What is being asked
Print the records below exactly, from the line containing "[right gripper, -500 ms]" down to the line containing "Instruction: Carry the", both lines included, and omit every picture.
++++++++++++++++++++
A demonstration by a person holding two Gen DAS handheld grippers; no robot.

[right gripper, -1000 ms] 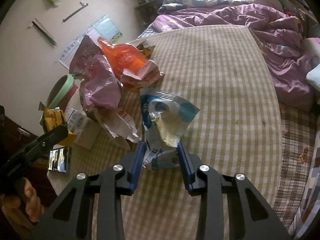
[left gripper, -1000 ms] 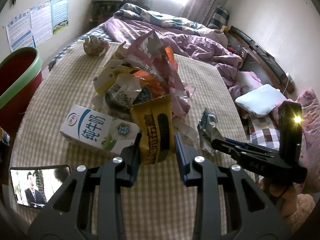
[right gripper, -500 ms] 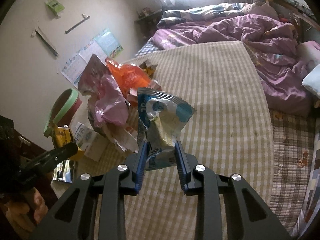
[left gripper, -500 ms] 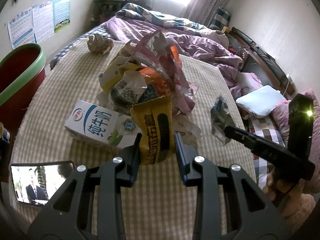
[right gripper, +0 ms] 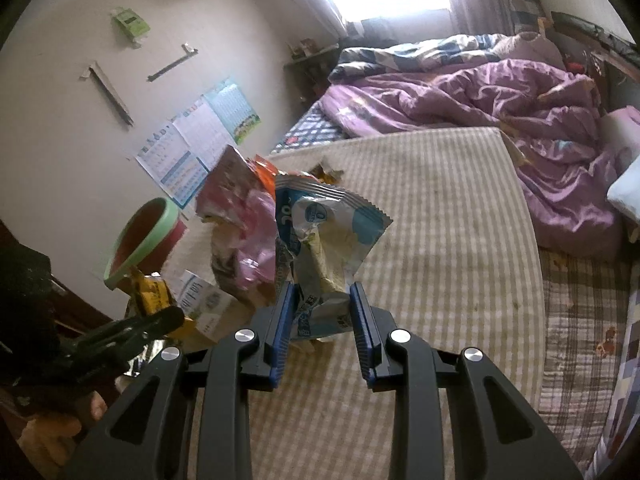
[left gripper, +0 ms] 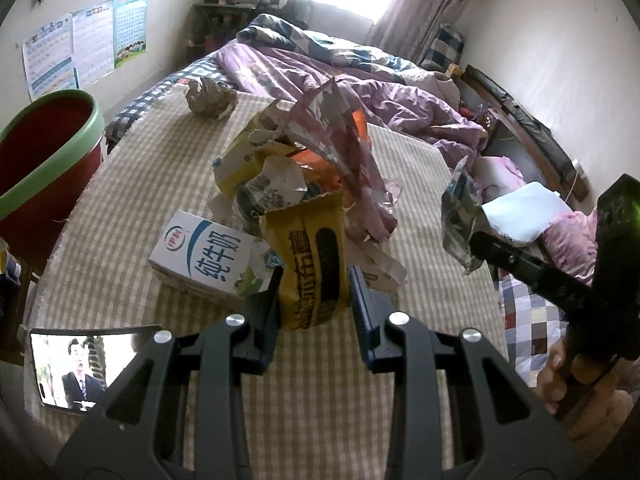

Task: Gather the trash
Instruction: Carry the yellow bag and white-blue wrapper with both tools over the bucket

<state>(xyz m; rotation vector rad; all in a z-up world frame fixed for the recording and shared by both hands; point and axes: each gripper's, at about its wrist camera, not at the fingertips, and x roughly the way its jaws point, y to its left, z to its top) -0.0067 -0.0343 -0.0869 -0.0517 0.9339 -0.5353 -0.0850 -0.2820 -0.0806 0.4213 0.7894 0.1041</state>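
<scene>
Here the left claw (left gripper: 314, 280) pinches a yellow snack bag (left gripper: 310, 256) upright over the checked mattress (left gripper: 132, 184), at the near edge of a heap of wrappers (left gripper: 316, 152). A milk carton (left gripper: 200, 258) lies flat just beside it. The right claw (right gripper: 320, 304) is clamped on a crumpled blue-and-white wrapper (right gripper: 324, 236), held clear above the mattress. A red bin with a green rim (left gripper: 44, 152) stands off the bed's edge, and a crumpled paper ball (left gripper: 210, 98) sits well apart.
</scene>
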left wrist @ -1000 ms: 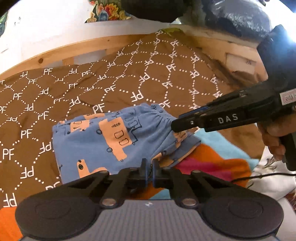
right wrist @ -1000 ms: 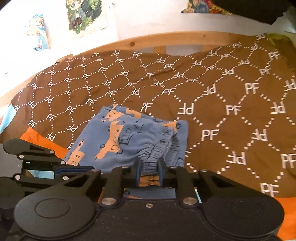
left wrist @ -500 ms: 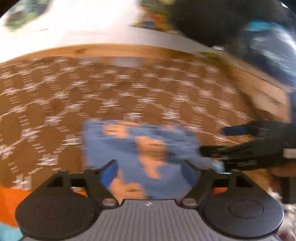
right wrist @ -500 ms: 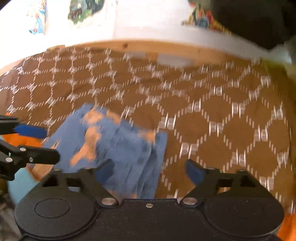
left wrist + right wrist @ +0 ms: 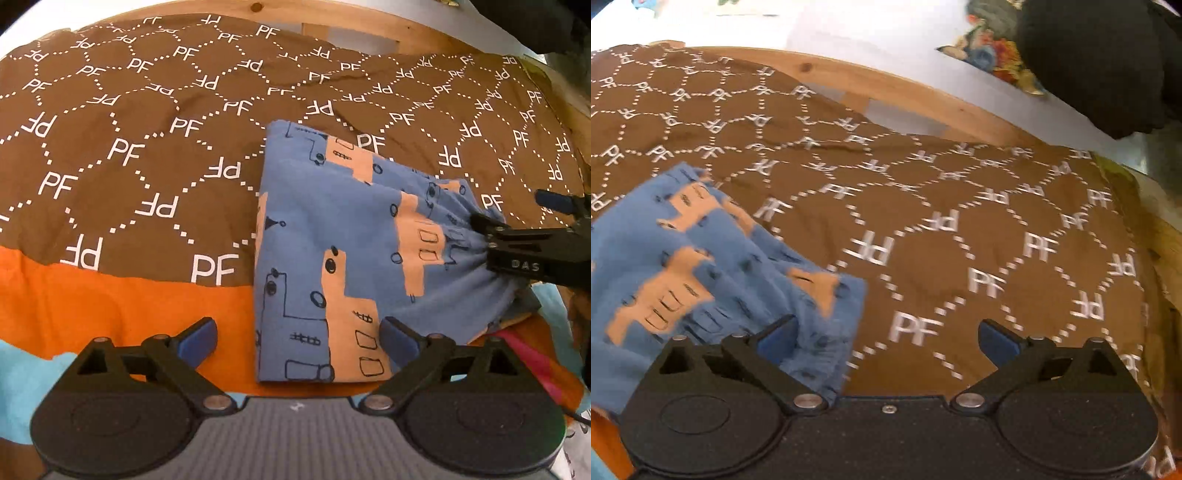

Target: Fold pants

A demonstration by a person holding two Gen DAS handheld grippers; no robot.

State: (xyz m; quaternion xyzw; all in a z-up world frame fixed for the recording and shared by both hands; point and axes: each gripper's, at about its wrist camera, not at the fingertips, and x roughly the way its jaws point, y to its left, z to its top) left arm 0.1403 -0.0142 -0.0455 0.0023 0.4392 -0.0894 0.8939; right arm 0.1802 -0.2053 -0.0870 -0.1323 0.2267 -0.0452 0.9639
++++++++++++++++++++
Result of this task
[right gripper, -500 ms] 
[left gripper, -500 ms] 
[right gripper, +0 ms] 
[left gripper, +0 ms] 

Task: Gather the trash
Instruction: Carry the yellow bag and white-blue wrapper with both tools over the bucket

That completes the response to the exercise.